Arthur Watson Sparks (1870/71, Washington, D.C. - 6 August 1919, Philadelphia) was an American painter and art teacher.

==Biography==
He was born to Mary and Frederick Sparks, a federal government clerk. He was apprenticed to an architect but also took private painting lessons from Howard Helmick. His progress there encouraged him to enroll at the Corcoran Art School. After some time at Corcoran the Director, E. F. Andrews, appointed him to the sensitive position of monitor in the "painting from life" (nude) art classes.

In 1898 he won a design competition, along with his collaborator J. Elfreth Watkins, chief of buildings for the United States National Museum, for a proposed "Hall of American Inventions" to be built at the Exposition Universelle (1900). As a result, he was given a place on the installation committee and went to Paris. While there, he took employment that provided him the means to study at the Académie Julian with Jean-Paul Laurens.
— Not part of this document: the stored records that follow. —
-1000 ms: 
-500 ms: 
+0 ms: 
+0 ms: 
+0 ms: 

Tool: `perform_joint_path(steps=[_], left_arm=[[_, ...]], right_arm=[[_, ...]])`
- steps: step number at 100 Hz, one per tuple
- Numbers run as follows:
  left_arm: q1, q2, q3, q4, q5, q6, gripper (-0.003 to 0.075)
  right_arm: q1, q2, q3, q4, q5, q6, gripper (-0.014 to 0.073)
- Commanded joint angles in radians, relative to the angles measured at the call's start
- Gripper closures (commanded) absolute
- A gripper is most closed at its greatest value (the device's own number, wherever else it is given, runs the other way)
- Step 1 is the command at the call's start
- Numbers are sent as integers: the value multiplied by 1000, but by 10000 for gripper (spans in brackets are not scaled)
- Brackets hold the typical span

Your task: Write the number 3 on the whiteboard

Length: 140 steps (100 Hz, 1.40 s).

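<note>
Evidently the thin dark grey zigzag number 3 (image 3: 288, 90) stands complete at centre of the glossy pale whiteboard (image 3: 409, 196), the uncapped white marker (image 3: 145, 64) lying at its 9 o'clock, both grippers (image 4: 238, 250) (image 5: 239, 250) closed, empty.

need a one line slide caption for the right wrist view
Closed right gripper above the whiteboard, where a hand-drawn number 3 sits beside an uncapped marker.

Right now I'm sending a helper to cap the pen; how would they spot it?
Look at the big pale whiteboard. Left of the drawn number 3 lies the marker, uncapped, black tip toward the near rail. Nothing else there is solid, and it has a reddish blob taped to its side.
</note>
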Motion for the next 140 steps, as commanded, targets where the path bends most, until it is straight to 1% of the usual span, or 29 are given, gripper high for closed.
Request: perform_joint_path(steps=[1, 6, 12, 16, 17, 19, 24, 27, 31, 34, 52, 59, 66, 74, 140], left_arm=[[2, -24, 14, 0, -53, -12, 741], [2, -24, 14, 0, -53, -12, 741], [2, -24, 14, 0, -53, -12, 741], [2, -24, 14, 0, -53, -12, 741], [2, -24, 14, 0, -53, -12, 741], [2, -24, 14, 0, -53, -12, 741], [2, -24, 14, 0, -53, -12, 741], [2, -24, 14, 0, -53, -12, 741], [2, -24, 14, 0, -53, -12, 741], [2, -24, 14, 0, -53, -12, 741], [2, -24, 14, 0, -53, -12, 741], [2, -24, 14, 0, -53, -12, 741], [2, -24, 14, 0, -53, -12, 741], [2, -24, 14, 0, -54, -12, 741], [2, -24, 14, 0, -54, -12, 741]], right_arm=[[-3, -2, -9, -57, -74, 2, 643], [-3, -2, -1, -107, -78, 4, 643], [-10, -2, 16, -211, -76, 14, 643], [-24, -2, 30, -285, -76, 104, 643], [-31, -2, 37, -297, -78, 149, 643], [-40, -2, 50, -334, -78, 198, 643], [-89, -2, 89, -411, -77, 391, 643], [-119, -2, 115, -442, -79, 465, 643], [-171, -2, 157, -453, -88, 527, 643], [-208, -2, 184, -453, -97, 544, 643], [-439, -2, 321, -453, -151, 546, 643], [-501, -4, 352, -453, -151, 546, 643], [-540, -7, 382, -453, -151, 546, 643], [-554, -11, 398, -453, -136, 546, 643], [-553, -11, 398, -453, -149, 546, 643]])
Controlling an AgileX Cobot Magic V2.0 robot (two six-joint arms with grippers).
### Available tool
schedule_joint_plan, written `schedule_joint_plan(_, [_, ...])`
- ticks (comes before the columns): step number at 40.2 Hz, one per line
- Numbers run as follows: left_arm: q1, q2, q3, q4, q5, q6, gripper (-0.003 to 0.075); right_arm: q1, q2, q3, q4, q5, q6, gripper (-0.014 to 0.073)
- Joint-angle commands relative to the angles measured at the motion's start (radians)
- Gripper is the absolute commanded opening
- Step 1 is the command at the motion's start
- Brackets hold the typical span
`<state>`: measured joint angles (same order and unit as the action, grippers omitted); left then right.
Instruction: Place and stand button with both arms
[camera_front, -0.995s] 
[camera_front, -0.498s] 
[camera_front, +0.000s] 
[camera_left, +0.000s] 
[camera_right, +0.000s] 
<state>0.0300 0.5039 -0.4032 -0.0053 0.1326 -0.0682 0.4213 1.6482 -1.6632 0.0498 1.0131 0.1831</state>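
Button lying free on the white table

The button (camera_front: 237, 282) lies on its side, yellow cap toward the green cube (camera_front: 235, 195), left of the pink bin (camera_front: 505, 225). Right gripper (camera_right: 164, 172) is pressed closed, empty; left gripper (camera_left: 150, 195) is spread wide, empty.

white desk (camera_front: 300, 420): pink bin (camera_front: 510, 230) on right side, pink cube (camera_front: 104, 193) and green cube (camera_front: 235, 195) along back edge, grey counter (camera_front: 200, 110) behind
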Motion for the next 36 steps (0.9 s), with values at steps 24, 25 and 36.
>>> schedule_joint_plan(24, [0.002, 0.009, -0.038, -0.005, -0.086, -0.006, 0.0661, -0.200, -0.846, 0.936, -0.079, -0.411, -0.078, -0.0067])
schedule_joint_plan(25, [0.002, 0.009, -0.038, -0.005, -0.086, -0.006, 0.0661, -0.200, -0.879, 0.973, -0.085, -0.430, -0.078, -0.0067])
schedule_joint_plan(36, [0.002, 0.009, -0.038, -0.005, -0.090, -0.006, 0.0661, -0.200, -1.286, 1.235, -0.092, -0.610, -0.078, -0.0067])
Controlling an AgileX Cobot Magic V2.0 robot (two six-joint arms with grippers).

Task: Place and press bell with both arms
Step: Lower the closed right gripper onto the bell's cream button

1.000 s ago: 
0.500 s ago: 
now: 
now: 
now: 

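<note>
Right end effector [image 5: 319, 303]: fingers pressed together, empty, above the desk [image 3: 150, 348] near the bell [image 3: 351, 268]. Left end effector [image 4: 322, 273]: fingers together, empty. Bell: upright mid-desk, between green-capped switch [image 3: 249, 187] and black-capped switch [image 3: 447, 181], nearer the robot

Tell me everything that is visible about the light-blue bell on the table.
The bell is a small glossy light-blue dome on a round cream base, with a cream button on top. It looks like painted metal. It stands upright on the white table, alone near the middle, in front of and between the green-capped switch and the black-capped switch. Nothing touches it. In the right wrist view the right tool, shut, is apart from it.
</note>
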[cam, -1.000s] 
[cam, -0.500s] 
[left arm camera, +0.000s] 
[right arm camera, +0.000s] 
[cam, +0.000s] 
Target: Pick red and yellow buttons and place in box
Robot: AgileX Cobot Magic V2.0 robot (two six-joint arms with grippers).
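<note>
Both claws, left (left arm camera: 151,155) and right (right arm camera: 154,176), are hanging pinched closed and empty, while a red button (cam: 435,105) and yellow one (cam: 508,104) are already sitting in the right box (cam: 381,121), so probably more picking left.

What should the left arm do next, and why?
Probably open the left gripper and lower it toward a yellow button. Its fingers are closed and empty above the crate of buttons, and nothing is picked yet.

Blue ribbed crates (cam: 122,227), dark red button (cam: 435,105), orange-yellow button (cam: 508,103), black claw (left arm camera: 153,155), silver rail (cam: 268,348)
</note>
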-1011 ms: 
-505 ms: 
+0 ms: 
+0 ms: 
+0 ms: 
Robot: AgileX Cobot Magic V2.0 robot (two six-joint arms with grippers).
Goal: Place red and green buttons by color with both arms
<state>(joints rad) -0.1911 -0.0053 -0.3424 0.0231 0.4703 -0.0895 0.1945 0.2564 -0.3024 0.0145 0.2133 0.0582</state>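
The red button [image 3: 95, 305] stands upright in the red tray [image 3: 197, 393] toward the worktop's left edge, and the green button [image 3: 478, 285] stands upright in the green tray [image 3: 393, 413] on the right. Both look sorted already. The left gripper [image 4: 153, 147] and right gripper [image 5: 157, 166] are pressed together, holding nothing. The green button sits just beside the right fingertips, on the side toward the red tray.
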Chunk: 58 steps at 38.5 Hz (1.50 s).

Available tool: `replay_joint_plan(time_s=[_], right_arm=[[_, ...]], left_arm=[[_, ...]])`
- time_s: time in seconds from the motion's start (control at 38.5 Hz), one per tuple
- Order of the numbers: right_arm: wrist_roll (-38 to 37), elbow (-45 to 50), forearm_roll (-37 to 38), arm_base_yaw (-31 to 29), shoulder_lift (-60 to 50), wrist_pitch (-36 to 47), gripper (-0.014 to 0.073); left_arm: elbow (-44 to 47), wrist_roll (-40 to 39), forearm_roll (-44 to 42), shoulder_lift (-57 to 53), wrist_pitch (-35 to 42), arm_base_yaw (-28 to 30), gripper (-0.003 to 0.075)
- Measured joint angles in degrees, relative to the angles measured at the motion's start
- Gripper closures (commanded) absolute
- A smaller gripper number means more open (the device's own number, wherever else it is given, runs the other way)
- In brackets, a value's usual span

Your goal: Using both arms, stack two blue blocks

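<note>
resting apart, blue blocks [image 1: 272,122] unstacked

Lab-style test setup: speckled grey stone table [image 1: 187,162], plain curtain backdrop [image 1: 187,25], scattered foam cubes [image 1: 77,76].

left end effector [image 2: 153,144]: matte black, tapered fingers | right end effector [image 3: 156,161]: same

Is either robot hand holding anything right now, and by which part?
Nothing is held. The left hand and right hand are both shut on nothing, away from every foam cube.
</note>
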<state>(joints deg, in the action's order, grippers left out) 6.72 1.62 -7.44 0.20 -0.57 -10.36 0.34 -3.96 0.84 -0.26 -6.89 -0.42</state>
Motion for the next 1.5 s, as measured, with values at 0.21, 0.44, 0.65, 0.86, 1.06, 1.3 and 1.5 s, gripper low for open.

After two years there, he transferred to the École des Beaux-Arts, where he studied with Fernand Cormon and William Bouguereau. He remained in Paris for ten years altogether; taking numerous trips to the Mediterranean coast and North Africa.

He returned to the United States in 1908, when Arthur Hamerschlag, head of Andrew Carnegie's new Carnegie Technical Schools, in Pittsburgh, Pennsylvania, hired him to be the founding head of the Department of Painting and Illustration. Very early on, he encountered resistance to his plans for the "painting from life" class, being told that using "a cow, a dog, or a calf" would be more decent, despite the fact that Carnegie himself had no objection to nudes. He eventually prevailed, and used human models throughout his tenure there. While teaching, he continued to paint and participated in numerous exhibitions in Philadelphia, Chicago and New York.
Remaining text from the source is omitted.